◆ **WHAT THE EXERCISE ASKS**
State how many lines in the entries below hold the word "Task", with nothing besides the number.

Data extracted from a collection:
....
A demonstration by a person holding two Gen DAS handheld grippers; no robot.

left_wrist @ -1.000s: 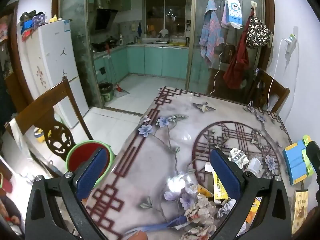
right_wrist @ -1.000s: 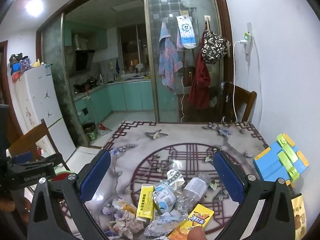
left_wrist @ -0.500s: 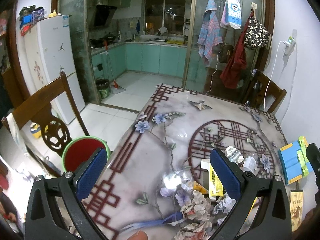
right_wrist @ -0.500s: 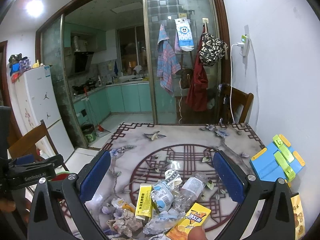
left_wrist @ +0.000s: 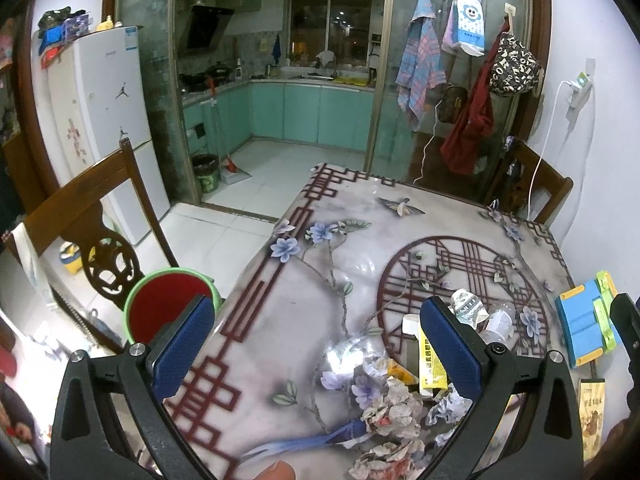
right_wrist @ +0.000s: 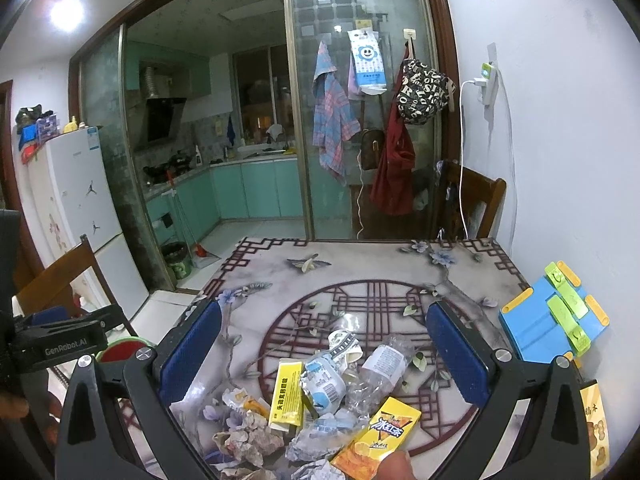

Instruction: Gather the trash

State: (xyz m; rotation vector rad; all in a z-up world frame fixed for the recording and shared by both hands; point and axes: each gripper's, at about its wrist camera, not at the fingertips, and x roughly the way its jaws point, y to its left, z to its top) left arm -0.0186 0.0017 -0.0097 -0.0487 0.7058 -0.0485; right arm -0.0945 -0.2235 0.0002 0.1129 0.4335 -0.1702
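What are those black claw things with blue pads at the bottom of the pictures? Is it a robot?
Not a robot. A person holds one grabbing tool in each hand, and a small camera on each looks forward between its two blue pads. One picture is from the left tool, the other from the right tool. Both are open and hold nothing. On the flowery table lies a pile of trash: a yellow packet, a squashed clear bottle and crumpled paper. Beside the table stands a green bin with a red inside.
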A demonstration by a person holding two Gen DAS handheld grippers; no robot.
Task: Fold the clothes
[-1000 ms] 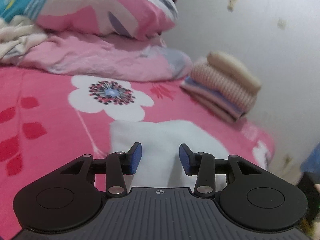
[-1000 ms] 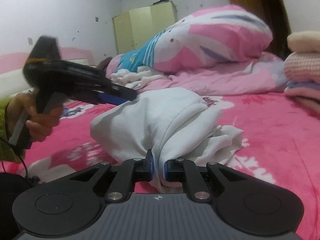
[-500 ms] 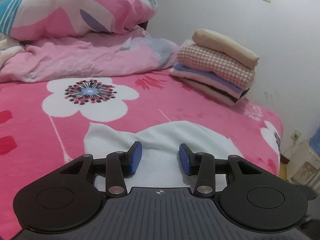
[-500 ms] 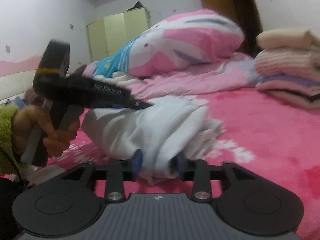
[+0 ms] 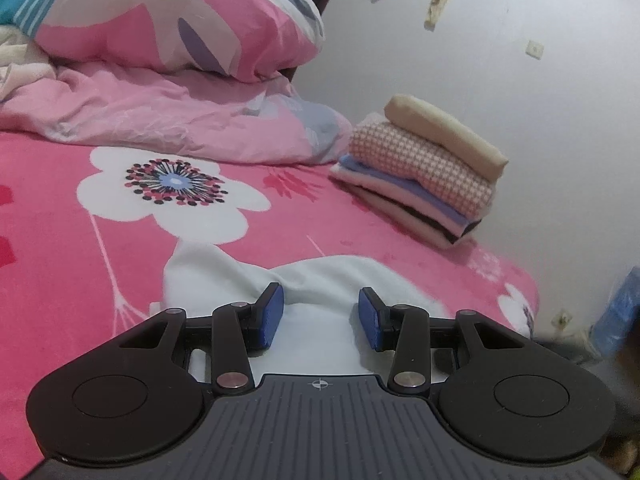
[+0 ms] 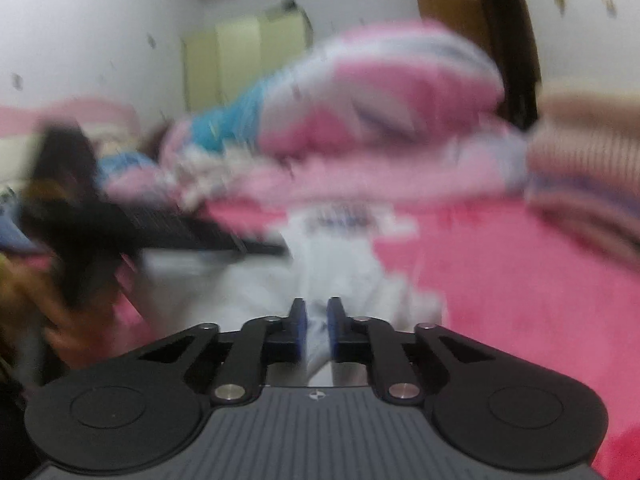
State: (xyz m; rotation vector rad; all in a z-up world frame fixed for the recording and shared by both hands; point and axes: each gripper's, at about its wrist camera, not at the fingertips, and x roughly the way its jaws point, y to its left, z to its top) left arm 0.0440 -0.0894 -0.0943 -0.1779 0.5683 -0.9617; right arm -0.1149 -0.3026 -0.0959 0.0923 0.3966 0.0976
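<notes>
Left wrist view: my left tool (image 5: 319, 316) hangs low over the white garment (image 5: 320, 280), its blue pads released and apart, with cloth under and between them but not pinched. Half a second ago more bed showed past the pads; now the garment's edge sits closer and the camera looks lower, so I have dropped toward the cloth. I take that as getting ready to pin or take a fresh edge for the next fold. The garment lies on the pink bed (image 5: 60, 240), near its corner, well short of the folded stack (image 5: 420, 176) by the wall. The duvet (image 5: 168, 120) and pillow (image 5: 176, 20) lie behind

Right wrist view: heavily blurred, so I am moving fast. My right tool (image 6: 317, 330) is closing, its pads nearly together with a thin ridge of the white garment (image 6: 336, 272) between them. A second ago it was clenched on a tall bunch, then it opened wide around the cloth; now it clamps lower, a regrip on a flatter heap, so the fold seems partly laid down

Only this view shows the left tool (image 6: 256, 246) from the side, and the hand (image 6: 60, 320) that carries it, reaching over the garment. Only the left view shows the stack sharply and the garment's far edge
</notes>
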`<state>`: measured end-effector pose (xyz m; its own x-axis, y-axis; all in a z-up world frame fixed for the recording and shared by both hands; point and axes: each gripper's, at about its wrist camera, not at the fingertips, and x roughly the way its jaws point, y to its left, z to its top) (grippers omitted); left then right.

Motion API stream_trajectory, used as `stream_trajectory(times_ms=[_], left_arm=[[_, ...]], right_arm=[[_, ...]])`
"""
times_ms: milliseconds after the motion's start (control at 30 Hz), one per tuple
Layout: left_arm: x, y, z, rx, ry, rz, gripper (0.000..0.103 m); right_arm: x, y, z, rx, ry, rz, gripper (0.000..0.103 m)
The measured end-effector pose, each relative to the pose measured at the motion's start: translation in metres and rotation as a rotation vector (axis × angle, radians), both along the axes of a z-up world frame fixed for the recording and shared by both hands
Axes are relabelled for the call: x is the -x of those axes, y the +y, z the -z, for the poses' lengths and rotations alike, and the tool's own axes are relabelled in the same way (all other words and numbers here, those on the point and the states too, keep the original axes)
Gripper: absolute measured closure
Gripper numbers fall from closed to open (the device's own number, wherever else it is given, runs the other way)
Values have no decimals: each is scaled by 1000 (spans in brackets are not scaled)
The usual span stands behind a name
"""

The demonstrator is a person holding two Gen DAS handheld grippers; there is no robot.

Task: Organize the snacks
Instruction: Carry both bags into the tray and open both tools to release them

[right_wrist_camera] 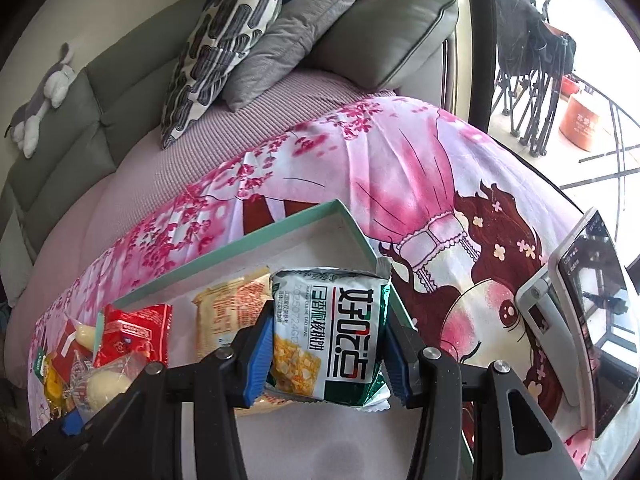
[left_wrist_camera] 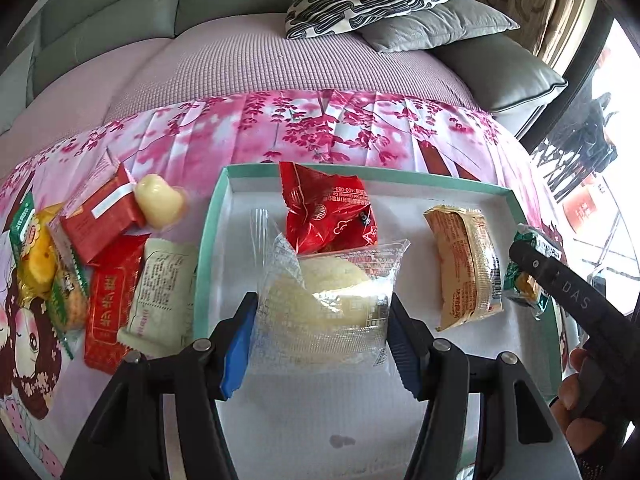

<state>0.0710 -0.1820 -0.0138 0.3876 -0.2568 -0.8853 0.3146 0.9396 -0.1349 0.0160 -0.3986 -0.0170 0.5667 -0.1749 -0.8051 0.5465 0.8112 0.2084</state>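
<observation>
Both hand-held grippers clamped | left [left_wrist_camera: 320,320]: clear packet [left_wrist_camera: 324,300] | right [right_wrist_camera: 326,344]: green packet [right_wrist_camera: 332,332], probably over tray [right_wrist_camera: 248,246]

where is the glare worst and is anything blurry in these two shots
Right wrist view: the window at upper right is blown out, and the phone screen reflects it. Left wrist view: window overexposed at right edge; clear-wrapped snack shines. Both show fisheye bending and dark corners; no real blur.

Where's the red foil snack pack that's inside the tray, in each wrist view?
Left wrist: red foil pack sits upper centre, at the tray's far edge, just behind the clear packet in the left claw.
Right wrist: red foil pack sits lower left, beside the tan packet.
Shared landmark: the teal-rimmed tray.
</observation>
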Motion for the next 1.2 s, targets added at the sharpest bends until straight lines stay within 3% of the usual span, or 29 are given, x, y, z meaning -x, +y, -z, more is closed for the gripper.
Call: stream_trajectory(times_ms=[667, 833, 1000, 1067, 1200], left_arm=[[-7, -1, 9, 9, 27, -9, 38], [-3, -1, 3, 5, 11, 4, 36], [0, 8, -9, 31, 1, -9, 24], [0, 12, -13, 29, -6, -22, 20], [-1, 22, -23, 41, -36, -63, 16]], right_arm=[[-12, 8, 14, 8, 75, -47, 51], [-11, 8, 9, 24, 72, -43, 35], [-11, 8, 6, 21, 62, -58, 31], [-10, 9, 3, 28, 57, -56, 19], [-7, 11, -6, 35, 27, -51, 11]])
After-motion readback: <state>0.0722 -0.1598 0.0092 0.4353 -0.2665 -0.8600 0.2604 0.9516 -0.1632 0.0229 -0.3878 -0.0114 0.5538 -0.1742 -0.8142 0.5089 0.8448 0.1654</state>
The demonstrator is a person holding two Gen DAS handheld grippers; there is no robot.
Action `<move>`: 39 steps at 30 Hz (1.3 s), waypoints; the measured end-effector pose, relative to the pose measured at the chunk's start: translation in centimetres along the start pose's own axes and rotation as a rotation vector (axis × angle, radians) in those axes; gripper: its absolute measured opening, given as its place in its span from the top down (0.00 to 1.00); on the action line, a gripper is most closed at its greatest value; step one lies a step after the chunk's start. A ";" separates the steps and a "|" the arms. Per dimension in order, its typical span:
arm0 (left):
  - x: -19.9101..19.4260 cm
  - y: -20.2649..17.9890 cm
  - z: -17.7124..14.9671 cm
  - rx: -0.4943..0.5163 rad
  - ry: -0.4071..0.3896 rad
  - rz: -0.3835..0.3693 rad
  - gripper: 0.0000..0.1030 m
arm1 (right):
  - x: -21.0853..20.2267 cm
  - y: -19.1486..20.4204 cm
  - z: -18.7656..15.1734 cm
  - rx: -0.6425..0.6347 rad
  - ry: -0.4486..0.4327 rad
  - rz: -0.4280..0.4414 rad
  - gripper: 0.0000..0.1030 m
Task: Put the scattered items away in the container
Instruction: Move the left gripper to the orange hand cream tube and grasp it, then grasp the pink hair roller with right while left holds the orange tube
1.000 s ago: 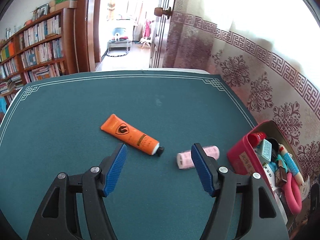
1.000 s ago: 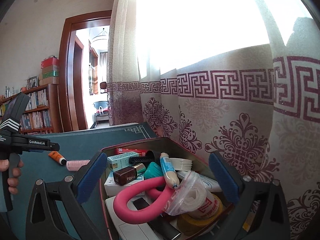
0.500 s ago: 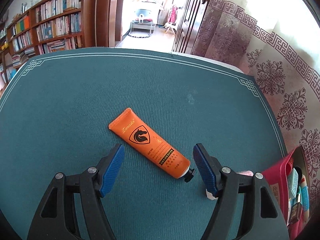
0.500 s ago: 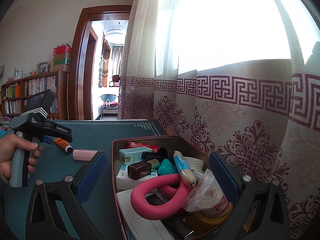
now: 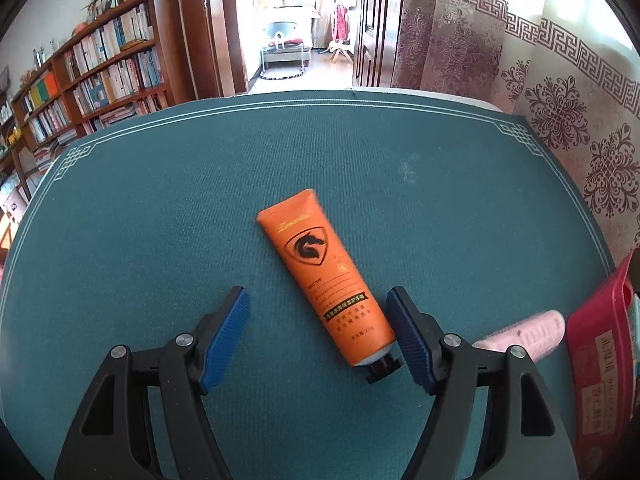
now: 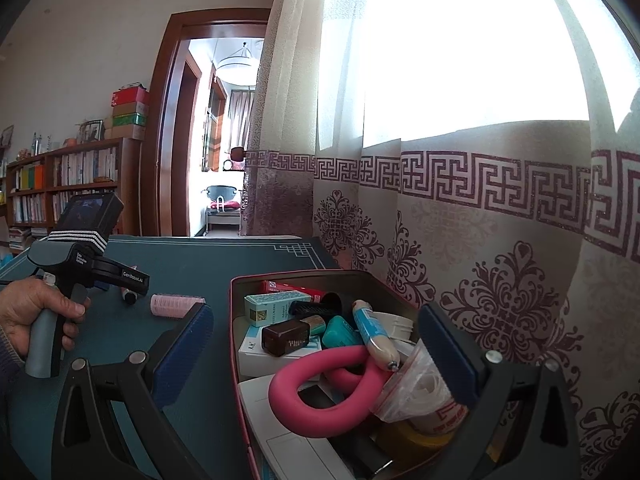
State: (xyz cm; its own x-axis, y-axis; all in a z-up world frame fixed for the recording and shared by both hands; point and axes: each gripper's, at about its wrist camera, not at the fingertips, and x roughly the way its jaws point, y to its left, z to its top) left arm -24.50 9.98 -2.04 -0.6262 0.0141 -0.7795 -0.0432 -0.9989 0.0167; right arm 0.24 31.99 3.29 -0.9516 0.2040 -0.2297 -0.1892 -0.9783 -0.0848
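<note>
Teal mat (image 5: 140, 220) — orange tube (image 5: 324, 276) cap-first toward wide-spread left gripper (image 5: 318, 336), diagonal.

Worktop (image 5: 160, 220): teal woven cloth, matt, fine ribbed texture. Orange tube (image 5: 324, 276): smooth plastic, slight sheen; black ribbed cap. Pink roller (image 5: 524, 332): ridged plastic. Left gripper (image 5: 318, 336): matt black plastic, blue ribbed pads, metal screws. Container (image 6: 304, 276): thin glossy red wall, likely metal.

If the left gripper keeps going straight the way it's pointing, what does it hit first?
Most likely the orange tube: it lies on the green table mat between the open fingers of the left gripper, nearer the right one. Depth is uncertain.
</note>
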 end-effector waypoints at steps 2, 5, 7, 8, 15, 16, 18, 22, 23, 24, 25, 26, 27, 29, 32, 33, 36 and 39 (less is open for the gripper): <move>-0.3 1.1 -0.6 0.005 -0.017 -0.009 0.30 | -0.1 0.0 0.0 0.000 -0.001 0.005 0.01; -0.8 2.3 -1.2 0.019 -0.040 -0.016 0.46 | -0.1 0.3 0.0 -0.013 -0.006 0.016 0.01; -0.8 2.8 -1.1 0.016 -0.041 -0.025 0.52 | -0.2 0.6 -0.1 -0.026 -0.007 0.024 0.01; -0.8 2.9 -1.0 0.014 -0.041 -0.024 0.56 | -0.1 0.8 -0.1 -0.032 -0.006 0.028 0.01; -0.7 3.1 -1.0 0.038 -0.066 -0.062 0.67 | 0.6 0.8 -0.3 -0.023 0.032 0.066 0.01; -0.7 3.1 -1.0 0.042 -0.069 -0.073 0.67 | 0.7 0.8 -0.3 -0.024 0.037 0.068 0.01; -0.6 3.2 -0.8 0.057 -0.067 -0.110 0.67 | 0.8 1.1 -0.4 -0.035 0.043 0.075 0.01; -0.2 3.1 -0.1 0.091 -0.061 -0.142 0.67 | 0.9 2.0 -0.2 -0.065 0.056 0.095 0.01; -0.1 3.1 0.0 0.090 -0.061 -0.147 0.67 | 0.9 2.2 0.0 -0.065 0.069 0.115 0.01; 0.0 3.1 0.1 0.083 -0.063 -0.154 0.67 | 1.0 2.5 0.3 -0.061 0.084 0.148 0.01; 0.0 3.2 0.1 0.074 -0.065 -0.162 0.67 | 0.9 2.9 0.7 -0.052 0.100 0.190 0.01; 0.0 3.3 0.1 0.061 -0.066 -0.170 0.67 | 0.9 3.4 1.1 -0.041 0.118 0.241 0.01; 0.0 3.5 0.0 0.046 -0.066 -0.180 0.68 | 1.1 4.0 1.5 -0.031 0.140 0.299 0.01; -0.1 4.0 -0.2 0.013 -0.064 -0.202 0.75 | 1.7 5.5 2.0 -0.015 0.189 0.399 0.01; -0.3 4.4 -0.4 -0.002 -0.064 -0.234 0.75 | 3.7 7.9 2.4 -0.013 0.252 0.463 0.01; -0.4 4.6 -0.5 -0.007 -0.064 -0.239 0.75 | 4.6 8.7 2.4 -0.013 0.270 0.473 0.01; -0.6 5.0 -0.8 -0.022 -0.063 -0.228 0.75 | 7.9 10.5 2.3 0.000 0.343 0.490 0.01; -0.8 5.2 -0.9 -0.025 -0.070 -0.206 0.75 | 11.0 11.4 2.0 0.032 0.405 0.474 0.01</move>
State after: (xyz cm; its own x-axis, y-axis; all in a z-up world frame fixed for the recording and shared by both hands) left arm -23.54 4.72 -1.84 -0.6586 0.2201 -0.7196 -0.1572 -0.9754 -0.1545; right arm -12.89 23.04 1.69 -0.7677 -0.2610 -0.5853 0.2184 -0.9652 0.1438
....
◆ **SOLUTION**
3